**What this task involves:** You are asked to reproduce the listing exactly and to omit its pictures.

= = = = = = =

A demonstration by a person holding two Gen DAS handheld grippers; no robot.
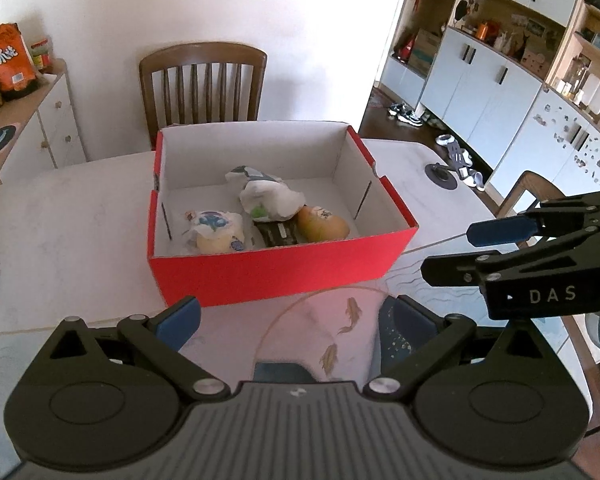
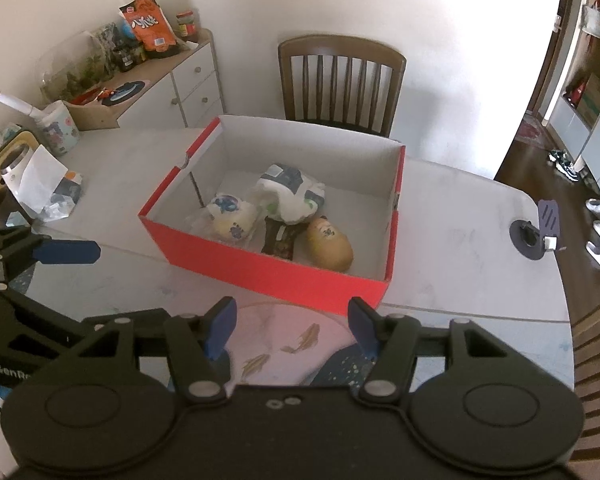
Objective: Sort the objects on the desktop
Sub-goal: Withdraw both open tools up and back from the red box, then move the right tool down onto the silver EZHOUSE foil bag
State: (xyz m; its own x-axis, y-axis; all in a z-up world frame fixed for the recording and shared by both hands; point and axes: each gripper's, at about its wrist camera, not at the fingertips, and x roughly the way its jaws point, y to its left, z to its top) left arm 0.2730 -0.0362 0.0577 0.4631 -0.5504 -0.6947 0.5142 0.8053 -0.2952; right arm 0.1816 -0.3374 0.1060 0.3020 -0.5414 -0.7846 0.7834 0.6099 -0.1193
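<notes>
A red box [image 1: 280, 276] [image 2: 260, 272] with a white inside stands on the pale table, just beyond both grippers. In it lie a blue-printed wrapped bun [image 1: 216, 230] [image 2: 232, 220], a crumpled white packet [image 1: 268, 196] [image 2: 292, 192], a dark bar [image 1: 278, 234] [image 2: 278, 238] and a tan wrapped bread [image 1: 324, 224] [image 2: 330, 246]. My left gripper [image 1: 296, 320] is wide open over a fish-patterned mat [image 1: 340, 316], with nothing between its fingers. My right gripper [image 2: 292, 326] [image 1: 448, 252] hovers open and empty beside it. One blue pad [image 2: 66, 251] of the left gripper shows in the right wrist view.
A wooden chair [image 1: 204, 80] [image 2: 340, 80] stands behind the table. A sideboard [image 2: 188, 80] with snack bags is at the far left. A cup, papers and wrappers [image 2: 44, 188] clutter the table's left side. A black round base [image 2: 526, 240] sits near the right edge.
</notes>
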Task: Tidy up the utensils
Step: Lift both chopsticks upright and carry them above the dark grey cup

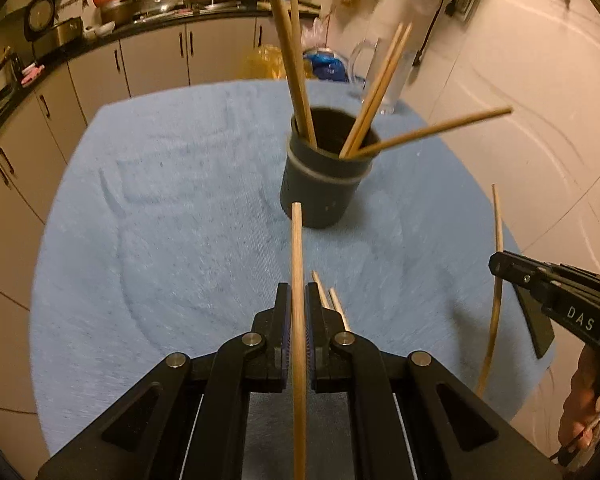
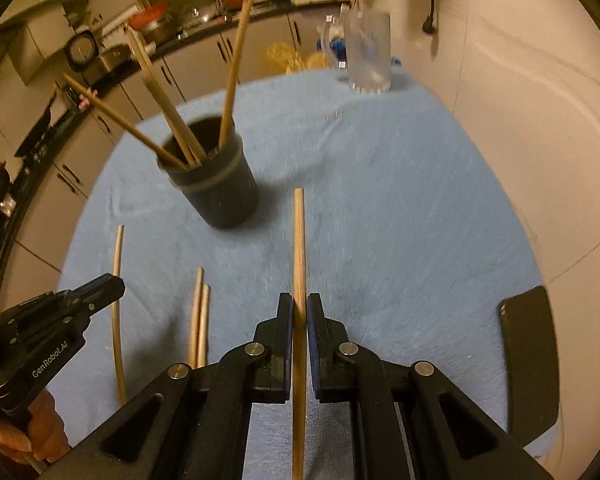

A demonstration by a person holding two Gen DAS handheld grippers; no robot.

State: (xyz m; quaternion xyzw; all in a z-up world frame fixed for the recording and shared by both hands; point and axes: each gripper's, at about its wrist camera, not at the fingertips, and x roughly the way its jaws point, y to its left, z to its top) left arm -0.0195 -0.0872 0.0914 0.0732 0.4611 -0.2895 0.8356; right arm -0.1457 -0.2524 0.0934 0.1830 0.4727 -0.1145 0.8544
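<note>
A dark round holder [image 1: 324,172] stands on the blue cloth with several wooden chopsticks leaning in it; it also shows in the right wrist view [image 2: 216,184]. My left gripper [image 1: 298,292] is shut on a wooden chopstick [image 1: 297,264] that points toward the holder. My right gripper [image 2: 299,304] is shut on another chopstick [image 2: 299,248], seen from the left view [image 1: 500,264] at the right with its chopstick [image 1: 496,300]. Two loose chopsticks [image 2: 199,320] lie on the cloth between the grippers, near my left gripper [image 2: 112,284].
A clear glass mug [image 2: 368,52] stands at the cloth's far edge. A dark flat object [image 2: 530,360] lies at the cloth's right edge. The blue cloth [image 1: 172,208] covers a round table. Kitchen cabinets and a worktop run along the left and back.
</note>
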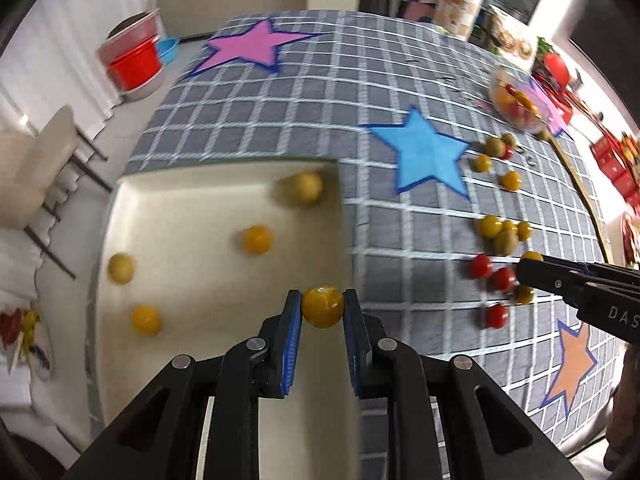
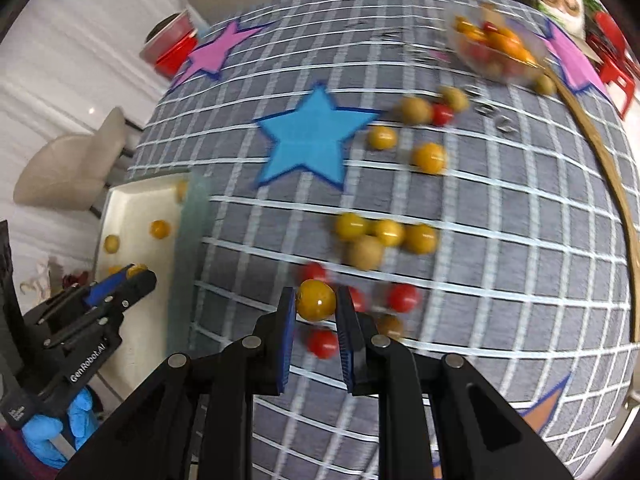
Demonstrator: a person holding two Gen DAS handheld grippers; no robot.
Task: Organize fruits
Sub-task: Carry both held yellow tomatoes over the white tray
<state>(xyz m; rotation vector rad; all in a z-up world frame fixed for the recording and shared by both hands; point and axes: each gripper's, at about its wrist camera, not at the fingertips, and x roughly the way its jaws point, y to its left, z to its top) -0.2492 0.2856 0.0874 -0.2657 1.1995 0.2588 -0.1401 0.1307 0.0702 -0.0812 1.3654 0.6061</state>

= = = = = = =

**Result:**
A demonstration by a person holding two Gen DAS handheld grippers; no robot.
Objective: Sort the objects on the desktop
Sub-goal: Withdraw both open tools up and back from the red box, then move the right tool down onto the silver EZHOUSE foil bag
State: (xyz m; its own x-axis, y-axis; all in a z-up world frame fixed for the recording and shared by both hands; point and axes: each gripper's, at about its wrist camera, not at the fingertips, and x roughly the way its jaws point, y to its left, z to its top) left arm 0.2730 -0.0362 0.0577 0.4631 -0.5504 -0.6947 0.5142 0.8053 -0.2952; right arm 0.1816 -0.3374 0.1060 0.3020 -0.5414 -0.7846 0.7834 0.6099 -0.1193
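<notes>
A red box [image 1: 280, 276] [image 2: 260, 272] with a white inside stands on the pale table, just beyond both grippers. In it lie a blue-printed wrapped bun [image 1: 216, 230] [image 2: 232, 220], a crumpled white packet [image 1: 268, 196] [image 2: 292, 192], a dark bar [image 1: 278, 234] [image 2: 278, 238] and a tan wrapped bread [image 1: 324, 224] [image 2: 330, 246]. My left gripper [image 1: 296, 320] is wide open over a fish-patterned mat [image 1: 340, 316], with nothing between its fingers. My right gripper [image 2: 292, 326] [image 1: 448, 252] hovers open and empty beside it. One blue pad [image 2: 66, 251] of the left gripper shows in the right wrist view.
A wooden chair [image 1: 204, 80] [image 2: 340, 80] stands behind the table. A sideboard [image 2: 188, 80] with snack bags is at the far left. A cup, papers and wrappers [image 2: 44, 188] clutter the table's left side. A black round base [image 2: 526, 240] sits near the right edge.
</notes>
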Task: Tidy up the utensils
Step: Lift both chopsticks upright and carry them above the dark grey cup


A demonstration by a person holding two Gen DAS handheld grippers; no robot.

State: (xyz m; quaternion xyzw; all in a z-up world frame fixed for the recording and shared by both hands; point and axes: each gripper's, at about its wrist camera, not at the fingertips, and x roughly the way its jaws point, y to its left, z to its top) left arm -0.0195 -0.0872 0.0914 0.0732 0.4611 -0.2895 0.8356; right arm -0.1457 -0.2524 0.0934 0.1830 0.4727 -0.1145 0.8544
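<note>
A dark round holder [image 1: 324,172] stands on the blue cloth with several wooden chopsticks leaning in it; it also shows in the right wrist view [image 2: 216,184]. My left gripper [image 1: 298,292] is shut on a wooden chopstick [image 1: 297,264] that points toward the holder. My right gripper [image 2: 299,304] is shut on another chopstick [image 2: 299,248], seen from the left view [image 1: 500,264] at the right with its chopstick [image 1: 496,300]. Two loose chopsticks [image 2: 199,320] lie on the cloth between the grippers, near my left gripper [image 2: 112,284].
A clear glass mug [image 2: 368,52] stands at the cloth's far edge. A dark flat object [image 2: 530,360] lies at the cloth's right edge. The blue cloth [image 1: 172,208] covers a round table. Kitchen cabinets and a worktop run along the left and back.
</note>
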Demonstrator: a person holding two Gen DAS handheld grippers; no robot.
Task: Organize fruits
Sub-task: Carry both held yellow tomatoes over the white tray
<state>(xyz m; rotation vector rad; all in a z-up world frame fixed for the recording and shared by both hands; point and axes: each gripper's, at about its wrist camera, not at the fingertips, and x roughly the way its jaws point, y to its left, z to its top) -0.2492 0.2856 0.0874 -0.2657 1.1995 0.2588 -0.1401 0.1307 0.0702 -0.0812 1.3654 0.6061</state>

No additional answer is needed here.